Are you wondering what the value of your business is if you sold to a competitor or other type of “best fit” buyer, (i.e., buyer with a strategic interest in the acquisition of your business)?
Different than selling to an inside employee group or passive investor, the sale of a business to a best fit buyer warrants two value conclusions (fortunately this doesn't mean paying for two valuations!). We think of these two values as the "goal posts of value."
Before we discuss these goal posts of value, it is important to remember that business value has two primary drivers that any wise buyer would focus on: future expected cash flows and the risk of those cash flows occurring as projected (reflected in a discount rate). Now, back to the goal posts!
The first goal post is the answer to “What is the value of my business under my continuing business plan?” The second goal post is the answer to “What is the likely value of my business to a specific best fit buyer?”
If we are measuring the value of your business to YOU as a continuing owner, we would use your current knowledge and business plan to build projections of the future expected cash flows. Next, we would determine a discount rate that reflects the risk of these cash flows occurring as projected and calculate the present value of the cash flows using this discount rate. Alternatively, if we are measuring the value of your business to a best fit buyer, we would reconsider and restate the cash flow projections and level of risk in order to estimate the likely benefits this specific best fit buyer would realize, should they buy your business.
Let's assume the buyer is your competitor. By purchasing a competitor, the buyer may achieve any or all of the following benefits:
- Ability to increase prices as there is no longer the same level of competitive pressure in the marketplace.
- Ability to gain volume in purchases enabling the potential negotiation for better pricing (higher discounts). This would result in higher gross profits for the buyer.
- Ability to do away with duplicative operating expenses. For example, two businesses combined into one possibly no longer require two accountants or two (or more) locations.
- A competitor already knows the industry and can immediately take advantage of the expanded geographic footprint gained in the purchase. This buyer already knows the 'sandbox' they are getting into, which reduces the risk to the buyer, thereby increasing value.
These benefits of increased revenues, decreased expenses, and lower discount rate are estimated and applied to the seller’s original projections to estimate the value specific to the competitor/buyer.
Knowing both of these goal posts of value prepares the seller to head to the negotiating table well informed. Will the buyer likely argue that the increased cash flows are something they will have to implement or achieve after the purchase, and therefore they don’t want to pay the seller for such increased cash flows? Yes. Instead, the buyer wants to pay the lower value of the business under the seller’s continuing business plan (the first goal post). But now, the wise seller argues that those benefits cannot be realized without the established business they have created—they have a critical piece of the puzzle for the buyer to recognize the savings (more quickly than starting from scratch).

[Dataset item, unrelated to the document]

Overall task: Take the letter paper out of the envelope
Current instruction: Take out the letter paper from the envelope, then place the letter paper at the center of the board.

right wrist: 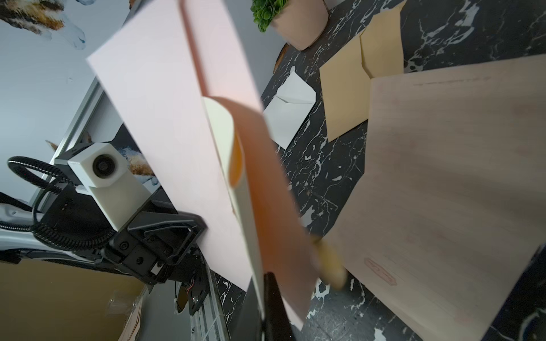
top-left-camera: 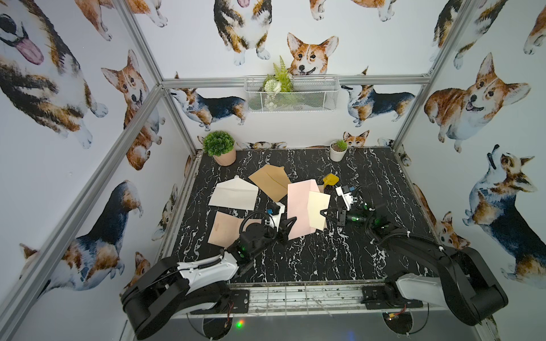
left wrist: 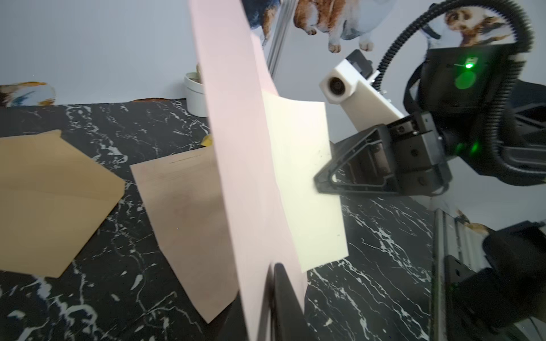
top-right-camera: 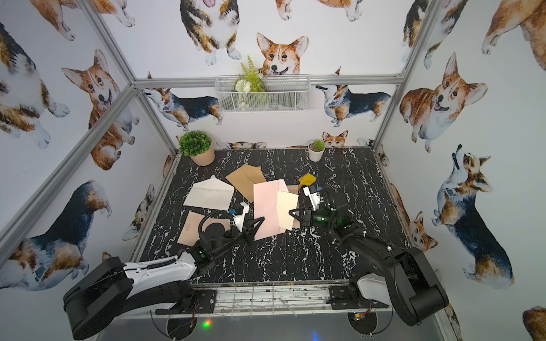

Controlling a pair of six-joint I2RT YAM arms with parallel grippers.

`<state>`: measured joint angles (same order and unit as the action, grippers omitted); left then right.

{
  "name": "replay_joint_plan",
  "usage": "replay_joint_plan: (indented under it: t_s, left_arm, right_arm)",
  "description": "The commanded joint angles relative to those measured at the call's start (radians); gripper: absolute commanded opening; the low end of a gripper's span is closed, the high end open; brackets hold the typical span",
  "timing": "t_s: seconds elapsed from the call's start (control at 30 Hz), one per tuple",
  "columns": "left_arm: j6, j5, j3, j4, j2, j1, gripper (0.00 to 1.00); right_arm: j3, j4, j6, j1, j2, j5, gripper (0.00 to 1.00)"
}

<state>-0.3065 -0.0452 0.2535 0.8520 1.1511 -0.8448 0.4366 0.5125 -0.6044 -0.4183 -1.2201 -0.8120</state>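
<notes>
Your left claw (top-left-camera: pixel 289 227) is clenched on the lower corner of the pink envelope (top-left-camera: pixel 300 203), holding it tilted up off the bench (top-left-camera: pixel 295 259). I judge this is so the mouth faces the other arm and the envelope cannot slide along with its contents. Your right claw (top-left-camera: pixel 325 214) is clenched on the outer edge of the cream letter paper (top-left-camera: pixel 318 209). That sheet is the task's thing: it sticks out sideways from the envelope's mouth, with part of it tucked under the flap and its free end in the air between the two arms. With each claw on a different layer, pulling them apart should draw the sheet clear. How much remains inside I cannot tell.

Count of what you have:
- One pink envelope, one letter paper, both held.
- One white envelope (top-left-camera: pixel 233 195) and one tan envelope (top-left-camera: pixel 270 181), lying flat with flaps open.
- Two dull brown sheets, one (top-left-camera: pixel 226 228) beside the left arm, one (left wrist: pixel 183 212) under the lifted envelope.
- One small yellow thing (top-left-camera: pixel 331 179), too blurred to name.
- Two potted plants at the back corners, large (top-left-camera: pixel 220 146) and small (top-left-camera: pixel 339 149).
- One wire basket (top-left-camera: pixel 313 97) on the rear wall.
</notes>
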Motion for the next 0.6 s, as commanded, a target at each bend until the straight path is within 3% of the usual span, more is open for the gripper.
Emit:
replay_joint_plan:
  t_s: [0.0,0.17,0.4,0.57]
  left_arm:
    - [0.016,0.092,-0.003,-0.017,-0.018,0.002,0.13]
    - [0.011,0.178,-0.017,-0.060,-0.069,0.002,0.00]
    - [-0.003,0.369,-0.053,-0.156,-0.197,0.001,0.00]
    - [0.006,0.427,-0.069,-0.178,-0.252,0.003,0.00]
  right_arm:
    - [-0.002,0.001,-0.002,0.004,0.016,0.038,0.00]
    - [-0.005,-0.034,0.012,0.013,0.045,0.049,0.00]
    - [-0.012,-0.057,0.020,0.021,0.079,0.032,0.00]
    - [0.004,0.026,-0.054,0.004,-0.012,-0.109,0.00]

Typically, the selling price is somewhere between these two goal posts of value. If the buyer is more motivated to buy than the seller is to sell (whether real or perceived), the purchase price will be closer to the second, higher goal post. Alternatively, if the seller is more motivated to sell (i.e., diagnosed with an illness or just burnt out) the purchase price will be closer to the first goal post, the lower value.
The terms of payment and requirements for transitional services are also key items that are regularly negotiated and can impact the ultimate purchase price. If the seller is paid 100% cash up-front versus waiting 3 to 5 years for payment; or, for example, if there are earn-out provisions attached to the buy-out terms, this can certainly have an impact on the ultimate price agreed upon.

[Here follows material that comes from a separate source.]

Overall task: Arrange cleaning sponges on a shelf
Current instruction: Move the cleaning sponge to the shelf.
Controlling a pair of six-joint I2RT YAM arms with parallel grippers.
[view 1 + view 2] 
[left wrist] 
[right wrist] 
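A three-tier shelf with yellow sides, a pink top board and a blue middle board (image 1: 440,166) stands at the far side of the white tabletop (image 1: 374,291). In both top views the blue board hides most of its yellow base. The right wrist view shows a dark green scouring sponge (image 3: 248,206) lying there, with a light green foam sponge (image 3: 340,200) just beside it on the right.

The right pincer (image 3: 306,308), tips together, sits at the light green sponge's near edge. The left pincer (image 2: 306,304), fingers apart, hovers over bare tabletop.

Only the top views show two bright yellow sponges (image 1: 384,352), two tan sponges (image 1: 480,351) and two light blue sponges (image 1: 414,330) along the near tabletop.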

Why two goal posts? It goes back to an earlier blog explaining the psychology of the deal when selling a business, where we explained that value and price are not the same thing. The value conclusion(s) is what is needed to go to the negotiating table and open the dialog; whereas price is the final transaction agreed upon. Price ultimately reflects the impact of all kinds of negotiated factors such as motivations of buyer and seller and the ultimate payment terms, to name just a few.
As a side note, this is also why it can be dangerous to assume the value of a business purely based on “market comps,” or multiples, of the sale of another seemingly similar business. There are many terms of the agreement for the sale of a business that don’t necessarily show up in the final sales price of these market comps.
When a business owner goes to the negotiating table, they need to know the value of their company under their continuing business plan, as well as the estimate of value for the company under the buyer’s business plan. Ultimately, when business owners only think of the value of their continuing business plan, they may well be leaving money on the table.